Saiu há poucos dias o meu disco novo – “Um gelado antes do fim do mundo”. O disco que há pouco mais de um ano julgava que não aconteceria, mas que emergiu da vontade de mudar o método de trabalho, ser mais experimental na criação, diversificar registos vocais e divertir-me durante o processo, depois de um longo hiato sem compor. Chegada aqui, além de ter cumprido essas vontades, cumpri também a urgência de pôr a minha música e a minha poesia ao serviço do momento. É que “Um gelado antes do fim do mundo” é um disco sobre o nosso tempo. Fala sobre a sobrevivência da poesia num mundo em colapso, sobre a nossa carência de futuro e de esperança, mas, sobretudo, sobre o encantamento, na arte e na natureza, como antídoto para tudo isso.

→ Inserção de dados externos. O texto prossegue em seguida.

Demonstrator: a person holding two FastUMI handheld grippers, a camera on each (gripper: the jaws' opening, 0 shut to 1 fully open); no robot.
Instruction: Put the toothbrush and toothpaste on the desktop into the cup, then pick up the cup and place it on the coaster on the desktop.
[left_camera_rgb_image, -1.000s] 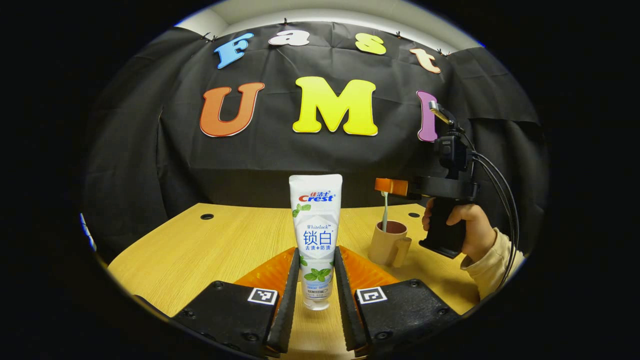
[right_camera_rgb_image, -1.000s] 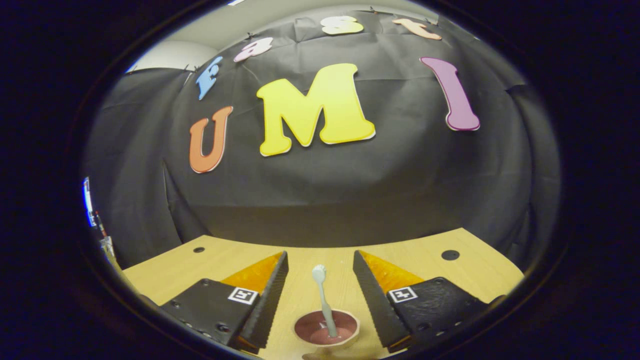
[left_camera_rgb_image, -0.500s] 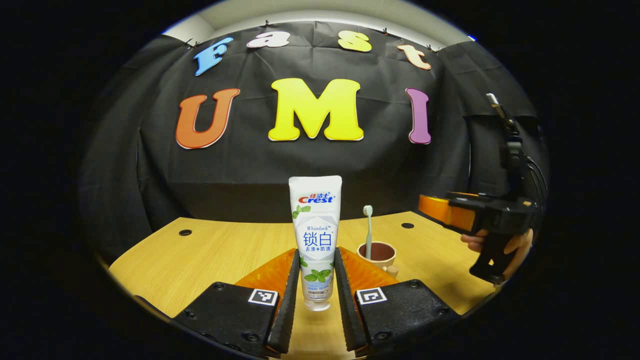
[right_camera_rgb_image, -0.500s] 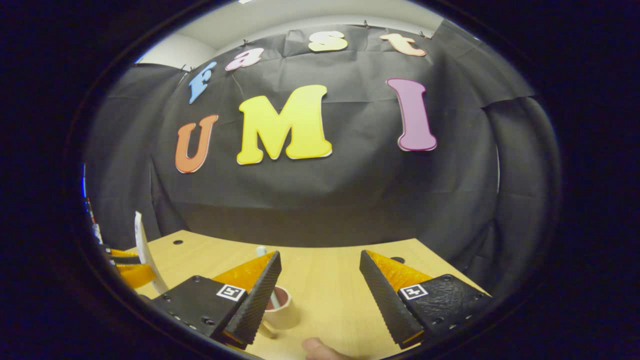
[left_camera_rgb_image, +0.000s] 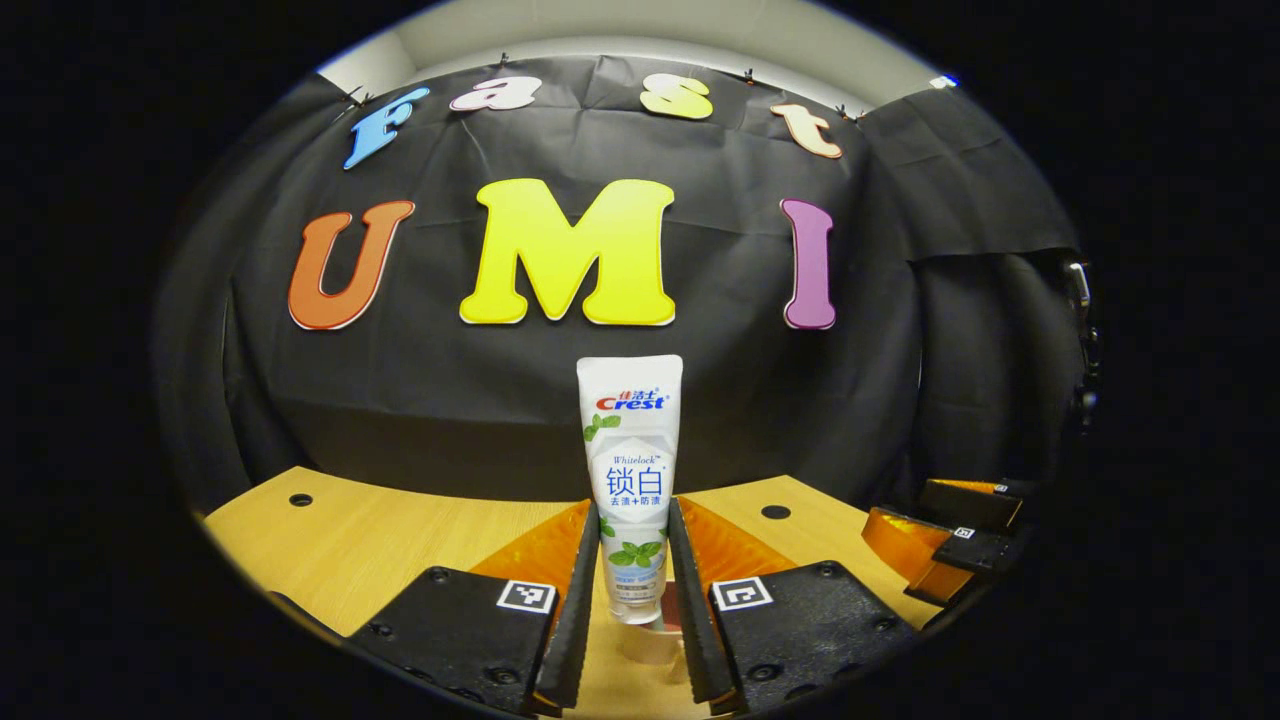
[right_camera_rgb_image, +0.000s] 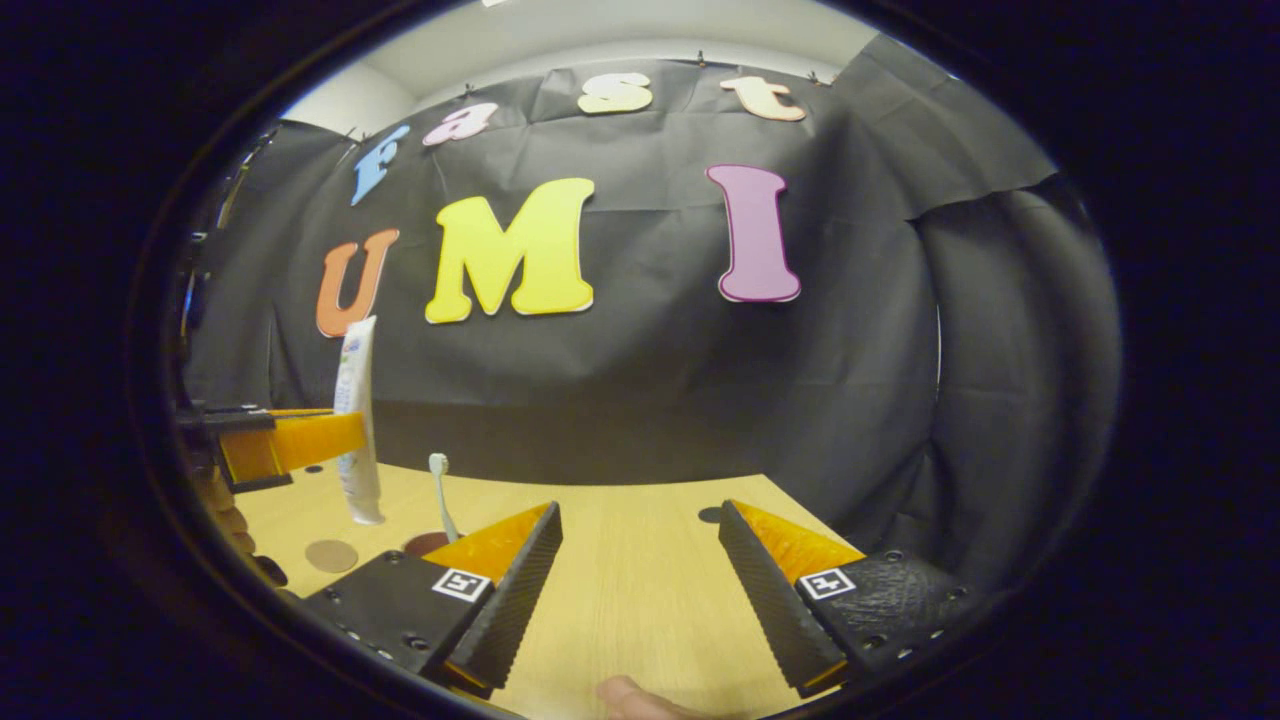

Apesar de ser um disco sobre os complexos tempos que vivemos e seus grandes desafios, é também um convite ao resgate, a partir da arte (em forma de música e poesia), do nosso compromisso com a Humanidade. Afinal, o encantamento (que está tão presente na infância e que se erode com o tempo) é o principal remédio para o cinismo, para a falta de empatia, para a incapacidade de tecer novas utopias. E eu sou daquelas românticas que ainda acreditam que a arte tem impacto e que se não muda o mundo, muda pelo menos as mentalidades, o que faz toda a diferença. Além de elevar os corações.
É um disco feito com a cumplicidade de muitos amigos. Desde logo o Luís-Montenegro-que-interessa que foi o grande cúmplice e parceiro de composição, gravação e produção, mas também muitos beatmakers, ouvidos que vieram dar uma achega e vozes que penduraram as grinaldas nos refrões: Gisela João, Sopa de Pedra e Toty Sa’med.
São doze canções e cinco poemas, que costuram tudo, como uma espinha dorsal. Entre temas mais emocionais e outros mais dedicados às questões sociais e políticas, misturam-se registos (líricos e musicais), num disco que foi construído a partir da experimentação e do cruzamento de técnicas de composição com instrumentos analógicos, com as ferramentas da música eletrónica, sempre a partir da palavra (ora declamada, ora cantarolada, ora debitada em rap).
Falo desta sensação de fim do mundo, da nossa carência de utopias, das redes sociais e do adormecimento, da ascensão da extrema-direita, das alterações climáticas, da robotização em curso, de feminismo, de luta pela liberdade, de diversidade e de gentrificação. Mas falo também sobre o Belo, a Arte e a Natureza e de como podemos resgatar a nossa humanidade, a nossa capacidade de empatizar e de sermos sensíveis ao encantamento. Ou seja, daquilo que nos mobiliza e devolve a esperança, num momento em que é mesmo preciso lutar para adiar o fim do mundo.